Oh sure dude, I didn’t mean to make it seem otherwise. To be honest I always assumed it’d have to be an initial “vote to re-institute a points program”, and then subsequent votes to drill down on the specifics.

Yeah I mean as long as you ignore the past 4 full years of data, I can see your point. But we know how the ecosystem operated before BB&D, and we know how it faired after. The itty-bitty sliver of “GMX that will then be taken out of circulation” (which at this point isn’t that the only benefit?) pales in comparison to the benefit of offering a token that yield’s staking rewards that people actually want. As mentioned by others earlier, most everyone is just converting their staking rewards to desirable tokens immediately anyway. Plus it also had the (like all Q proposals) unforeseen consequence of harming the ecosystem - in this case by making our USDC liquidity on the GMX site paper-thin. I asked a question several posts above, for anyone to give an example of the DAO tinkering with the tokenomics that yielded successful results. Not neutral results, but rather the intended desired results. And in neither case has anyone yet provided an answer.

It makes me agree with @russiamanbit in his sentiments that the goal should be to providing new traders/liquidity-providers/stakers with a protocol that meets their needs so they can use it rather than the scores of competitors out there.
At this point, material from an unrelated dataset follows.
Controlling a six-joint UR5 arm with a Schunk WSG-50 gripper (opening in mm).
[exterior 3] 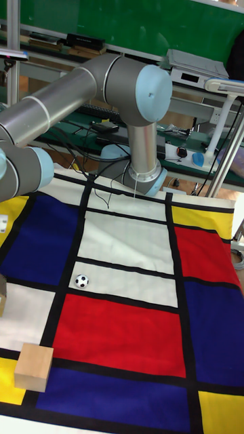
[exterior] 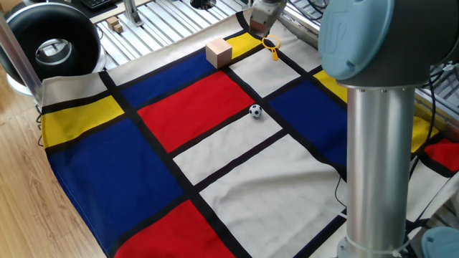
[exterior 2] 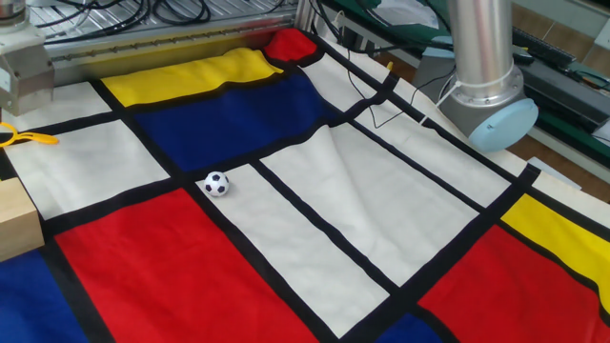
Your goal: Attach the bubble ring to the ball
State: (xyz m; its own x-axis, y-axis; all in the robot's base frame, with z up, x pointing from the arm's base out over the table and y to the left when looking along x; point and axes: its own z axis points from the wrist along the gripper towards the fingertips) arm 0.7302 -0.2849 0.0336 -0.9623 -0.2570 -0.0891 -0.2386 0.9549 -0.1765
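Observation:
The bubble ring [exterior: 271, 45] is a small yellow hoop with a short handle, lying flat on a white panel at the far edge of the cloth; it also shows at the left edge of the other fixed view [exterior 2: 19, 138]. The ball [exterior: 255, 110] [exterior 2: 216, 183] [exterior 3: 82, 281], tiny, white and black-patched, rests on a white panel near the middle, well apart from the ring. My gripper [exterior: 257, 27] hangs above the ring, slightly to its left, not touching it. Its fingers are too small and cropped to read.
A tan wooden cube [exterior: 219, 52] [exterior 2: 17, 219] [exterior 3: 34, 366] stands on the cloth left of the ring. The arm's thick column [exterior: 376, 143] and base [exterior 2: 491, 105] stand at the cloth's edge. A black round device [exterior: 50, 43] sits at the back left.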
Right now, Han, we put ourselves in a situation where new traders aren’t being lured in by the benefits of GMX vs all the other “casinos”, and new potential new buyers of $GMX look at the state of the tokenomics and immediately do a 180. You gotta fix the MP’s, the Exit-Liquidity Bot, and the GMX fee farm exploit. If $GMX is desirable, then esGMX is desirable. If esGMX is desirable, then using it as an incentive for traders makes our trading platform more desirable.

This two-year “incentive-removal program” we’ve been journeying on needs to stop, as well as this nonsense that its all a zero-sum game (ie, in order to benefit traders, we must hurt stakers). We have the data of what worked. Rather than experimental tinkering, let’s go back to features that worked on a fundamental level.

Anyways, Jun Wei, I think a lot of people (including myself) are pretty aligned with your views on the matter. If you do end up pushing this to proposal, please keep the various voting options broad/general enough to allow for further discussion/refinement, as I’m sure there is a happy compromise solution for most everybody.

I fall into the “points/esgmx” category because it mostly mitigates the “zero-sum game” issue of how to reward traders without harming stakers (minus some very slow token inflation).

1 Like

Thanks will be seeking more feedback too, and adjust according to feedback. For now open to suggestions

1 Like

Thank you, Jun Wei, for moving this proposal forward. I had an opportunity to chat with him, and we’ll be working together on a new proposal to bring more structure and help form the Treasury Committee. The goal is to better utilize the funds toward additional resources.

Thanks @Saurabh , for now i will void this current proposal, and work on the new one with Saurabh to be posted on gov forum asap. Thanks to all whom provided feedback

1 Like

Proposal has been drafted and currently pending internal stakeholders feedback before posting.